#### Brief
Recreate the entire listing that appears below, exactly.

#### Listed entries
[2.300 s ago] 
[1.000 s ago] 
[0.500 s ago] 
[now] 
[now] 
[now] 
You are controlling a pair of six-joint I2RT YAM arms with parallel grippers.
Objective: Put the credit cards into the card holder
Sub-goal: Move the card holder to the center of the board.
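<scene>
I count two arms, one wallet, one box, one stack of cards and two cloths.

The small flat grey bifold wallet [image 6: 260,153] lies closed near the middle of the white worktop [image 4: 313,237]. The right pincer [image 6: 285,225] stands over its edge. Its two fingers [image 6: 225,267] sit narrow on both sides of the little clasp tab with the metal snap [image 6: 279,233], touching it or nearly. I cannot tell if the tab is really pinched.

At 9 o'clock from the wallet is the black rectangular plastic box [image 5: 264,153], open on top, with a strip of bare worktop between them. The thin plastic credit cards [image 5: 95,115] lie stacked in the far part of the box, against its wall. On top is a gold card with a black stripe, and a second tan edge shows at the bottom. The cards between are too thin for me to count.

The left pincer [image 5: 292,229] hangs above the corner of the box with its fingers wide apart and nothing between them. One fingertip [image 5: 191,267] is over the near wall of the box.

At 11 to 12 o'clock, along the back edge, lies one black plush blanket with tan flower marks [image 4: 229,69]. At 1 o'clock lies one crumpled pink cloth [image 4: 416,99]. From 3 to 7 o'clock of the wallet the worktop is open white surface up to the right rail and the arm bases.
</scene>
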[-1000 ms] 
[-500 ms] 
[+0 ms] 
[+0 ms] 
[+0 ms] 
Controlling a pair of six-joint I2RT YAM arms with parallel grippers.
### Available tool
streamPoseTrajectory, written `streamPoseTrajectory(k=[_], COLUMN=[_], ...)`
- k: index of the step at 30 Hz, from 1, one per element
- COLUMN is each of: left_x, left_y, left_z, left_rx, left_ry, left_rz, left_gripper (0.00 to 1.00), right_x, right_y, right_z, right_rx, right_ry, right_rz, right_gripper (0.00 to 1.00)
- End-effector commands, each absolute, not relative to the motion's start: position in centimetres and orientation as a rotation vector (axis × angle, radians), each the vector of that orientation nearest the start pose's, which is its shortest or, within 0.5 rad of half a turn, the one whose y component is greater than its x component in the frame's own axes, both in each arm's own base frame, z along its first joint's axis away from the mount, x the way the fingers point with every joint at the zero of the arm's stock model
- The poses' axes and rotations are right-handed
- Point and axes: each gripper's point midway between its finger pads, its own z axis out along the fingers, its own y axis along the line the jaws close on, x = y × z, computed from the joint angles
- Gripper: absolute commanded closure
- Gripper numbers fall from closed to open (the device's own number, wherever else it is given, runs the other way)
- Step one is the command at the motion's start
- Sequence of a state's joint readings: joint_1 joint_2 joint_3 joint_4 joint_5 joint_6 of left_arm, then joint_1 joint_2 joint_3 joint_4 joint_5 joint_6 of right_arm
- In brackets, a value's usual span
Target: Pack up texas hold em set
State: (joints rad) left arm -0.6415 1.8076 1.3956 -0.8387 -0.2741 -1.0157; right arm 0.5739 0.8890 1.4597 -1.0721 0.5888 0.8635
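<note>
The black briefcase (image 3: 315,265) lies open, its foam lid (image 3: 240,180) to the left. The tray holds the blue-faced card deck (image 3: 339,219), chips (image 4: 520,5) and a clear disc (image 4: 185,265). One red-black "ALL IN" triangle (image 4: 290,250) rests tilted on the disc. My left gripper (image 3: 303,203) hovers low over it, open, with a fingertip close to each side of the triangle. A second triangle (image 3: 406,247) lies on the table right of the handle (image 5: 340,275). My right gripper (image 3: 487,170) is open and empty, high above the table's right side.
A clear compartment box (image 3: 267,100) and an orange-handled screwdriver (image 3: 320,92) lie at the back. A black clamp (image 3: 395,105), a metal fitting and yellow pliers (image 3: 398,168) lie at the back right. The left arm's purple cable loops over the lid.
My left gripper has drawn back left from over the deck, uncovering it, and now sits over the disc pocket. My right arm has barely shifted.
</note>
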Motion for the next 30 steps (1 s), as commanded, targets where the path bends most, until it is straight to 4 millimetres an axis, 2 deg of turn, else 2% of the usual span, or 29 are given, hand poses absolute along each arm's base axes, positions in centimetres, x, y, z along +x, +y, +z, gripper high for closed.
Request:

#### Finished task
[2.300 s ago] 
[1.000 s ago] 
[0.500 s ago] 
[now] 
[now] 
[now] 
You are controlling a pair of six-joint I2RT YAM arms with parallel grippers.
Objective: Put the credit cards into the card holder
Sub-goal: Move the card holder to the center of the board.
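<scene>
I count two arms, one wallet, one box, one stack of cards and two cloths.

The small flat grey bifold wallet [image 6: 260,153] lies closed near the middle of the white worktop [image 4: 313,237]. The right pincer [image 6: 285,225] stands over its edge. Its two fingers [image 6: 225,267] sit narrow on both sides of the little clasp tab with the metal snap [image 6: 279,233], touching it or nearly. I cannot tell if the tab is really pinched.

At 9 o'clock from the wallet is the black rectangular plastic box [image 5: 264,153], open on top, with a strip of bare worktop between them. The thin plastic credit cards [image 5: 95,115] lie stacked in the far part of the box, against its wall. On top is a gold card with a black stripe, and a second tan edge shows at the bottom. The cards between are too thin for me to count.

The left pincer [image 5: 292,229] hangs above the corner of the box with its fingers wide apart and nothing between them. One fingertip [image 5: 191,267] is over the near wall of the box.

At 11 to 12 o'clock, along the back edge, lies one black plush blanket with tan flower marks [image 4: 229,69]. At 1 o'clock lies one crumpled pink cloth [image 4: 416,99]. From 3 to 7 o'clock of the wallet the worktop is open white surface up to the right rail and the arm bases.
</scene>
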[-1000 ms] 
[-500 ms] 
[+0 ms] 
[+0 ms] 
[+0 ms] 
Controlling a pair of six-joint I2RT YAM arms with parallel grippers.
### Available tool
streamPoseTrajectory, written `streamPoseTrajectory(k=[_], COLUMN=[_], ...)`
- k: index of the step at 30 Hz, from 1, one per element
- COLUMN is each of: left_x, left_y, left_z, left_rx, left_ry, left_rz, left_gripper (0.00 to 1.00), right_x, right_y, right_z, right_rx, right_ry, right_rz, right_gripper (0.00 to 1.00)
- End-effector commands, each absolute, not relative to the motion's start: position in centimetres and orientation as a rotation vector (axis × angle, radians), each the vector of that orientation nearest the start pose's, which is its shortest or, within 0.5 rad of half a turn, the one whose y component is greater than its x component in the frame's own axes, both in each arm's own base frame, z along its first joint's axis away from the mount, x the way the fingers point with every joint at the zero of the arm's stock model
- The poses' axes and rotations are right-handed
- Point and axes: each gripper's point midway between its finger pads, its own z axis out along the fingers, its own y axis along the line the jaws close on, x = y × z, computed from the joint angles
- Gripper: absolute commanded closure
- Gripper numbers fall from closed to open (the device's own number, wherever else it is given, runs the other way)
- Step one is the command at the motion's start
- Sequence of a state's joint readings: joint_1 joint_2 joint_3 joint_4 joint_5 joint_6 of left_arm, then joint_1 joint_2 joint_3 joint_4 joint_5 joint_6 of right_arm
- In brackets, a value's usual span
Target: Pack up texas hold em set
State: (joints rad) left arm -0.6415 1.8076 1.3956 -0.8387 -0.2741 -1.0157; right arm 0.5739 0.8890 1.4597 -1.0721 0.5888 0.8635
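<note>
The black briefcase (image 3: 315,265) lies open, its foam lid (image 3: 240,180) to the left. The tray holds the blue-faced card deck (image 3: 339,219), chips (image 4: 520,5) and a clear disc (image 4: 185,265). One red-black "ALL IN" triangle (image 4: 290,250) rests tilted on the disc. My left gripper (image 3: 303,203) hovers low over it, open, with a fingertip close to each side of the triangle. A second triangle (image 3: 406,247) lies on the table right of the handle (image 5: 340,275). My right gripper (image 3: 487,170) is open and empty, high above the table's right side.
A clear compartment box (image 3: 267,100) and an orange-handled screwdriver (image 3: 320,92) lie at the back. A black clamp (image 3: 395,105), a metal fitting and yellow pliers (image 3: 398,168) lie at the back right. The left arm's purple cable loops over the lid.
My left gripper has drawn back left from over the deck, uncovering it, and now sits over the disc pocket. My right arm has barely shifted.
</note>
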Motion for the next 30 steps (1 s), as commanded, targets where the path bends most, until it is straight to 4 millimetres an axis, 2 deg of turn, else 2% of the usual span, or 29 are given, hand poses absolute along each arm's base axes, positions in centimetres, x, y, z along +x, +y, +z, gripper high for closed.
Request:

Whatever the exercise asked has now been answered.